This Standard supports and supplements FSU Technology Policies and provides additional security and privacy best practices. Data and the activities that depend on this data are among our most valuable university assets. FSU takes seriously its commitment to respect and protect the privacy of its students, alumni, faculty, and staff, as well as to protect the confidentiality of information important to the university's academic and research mission. The university is committed to the security and privacy of its data and technology assets, whether managed by FSU or through third-party vendor agreements.
This standard defines the requirements and best practices for requesting and managing third-party vendor agreements and engagements to ensure vendor compliance with FSU security and privacy policies and standards as well as applicable privacy laws and contractual obligations. This includes, but is not limited to IT resources and software, cloud or other outsourced services, data protection, and technology assets.
Standards will be periodically reviewed and updated as necessary to meet emerging threats, changes in legal and regulatory requirements, and technological advances. All users are required to comply with this Standard or obtain an exception in accordance with the Request for Exception to IT Security Policy.
Consolidated University Unit (CUU) – a consolidated group of related university units that has management authority and responsibility for compliance with IT policies, standards, and guidelines.
FERPA – the Family Educational Rights and Privacy Act (20 U.S.C. § 1232g; 34 CFR Part 99) is a federal law that protects the privacy of student education records. Florida Statute 1002.22 requires FSU to protect the disclosure and access to student education records in accordance with FERPA.
GLBA – the Gramm-Leach-Bliley Act requires financial institutions to safeguard sensitive data and explain their information sharing practices to their customers.
HIPAA – the Health Insurance Portability and Accountability Act of 1996 (HIPAA) is a federal law that provides data privacy and security provisions for safeguarding patient medical information.
PCI DSS – the Payment Card Industry Data Security Standard defines compliance requirements for any company that accepts, stores, processes, or transmits credit card information that protect the privacy and security of consumers.
GDPR – the General Data Protection Regulation is the regulation in European Union (EU) law on data protection and privacy in the EU and the European Economic Area (EEA). It also addresses the transfer of personal data outside the EU and EEA.
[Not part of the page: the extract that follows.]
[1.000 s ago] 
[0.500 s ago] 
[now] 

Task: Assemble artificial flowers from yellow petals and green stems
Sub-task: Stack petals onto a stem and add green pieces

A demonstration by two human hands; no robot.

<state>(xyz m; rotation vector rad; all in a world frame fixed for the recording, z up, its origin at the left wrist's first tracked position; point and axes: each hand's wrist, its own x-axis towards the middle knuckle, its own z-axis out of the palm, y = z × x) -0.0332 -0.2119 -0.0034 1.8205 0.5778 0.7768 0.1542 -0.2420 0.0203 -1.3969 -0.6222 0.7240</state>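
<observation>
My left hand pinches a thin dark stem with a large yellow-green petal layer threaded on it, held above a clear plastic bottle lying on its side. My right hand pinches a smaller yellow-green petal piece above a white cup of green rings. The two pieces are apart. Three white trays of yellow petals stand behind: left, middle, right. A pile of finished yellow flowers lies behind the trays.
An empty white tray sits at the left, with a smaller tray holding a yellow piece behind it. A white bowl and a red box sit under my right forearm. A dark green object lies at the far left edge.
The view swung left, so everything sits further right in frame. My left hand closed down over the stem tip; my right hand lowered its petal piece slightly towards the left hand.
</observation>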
Information Security Incident – a suspected, attempted, successful, or imminent threat of unauthorized access, use, disclosure, breach, modification, or destruction of information; interference with information technology operations; or significant violation of responsible use policy.
Third-Party Vendor/Provider – a company or entity with whom FSU has a written agreement or is seeking an agreement to provide a product or service.
Full IT Glossary
FSU has adopted the NIST Framework for Improving Critical Infrastructure Cybersecurity in conjunction with NIST 800-53 Controls as the foundation for a risk-based approach to cybersecurity management. The Cybersecurity Framework (CSF) Core uses common cybersecurity functions, activities and desired outcomes to align university policy to the management of IT risk. The CSF Core leverages industry standards, guidelines and practices to establish baseline expectations for cybersecurity for all university units.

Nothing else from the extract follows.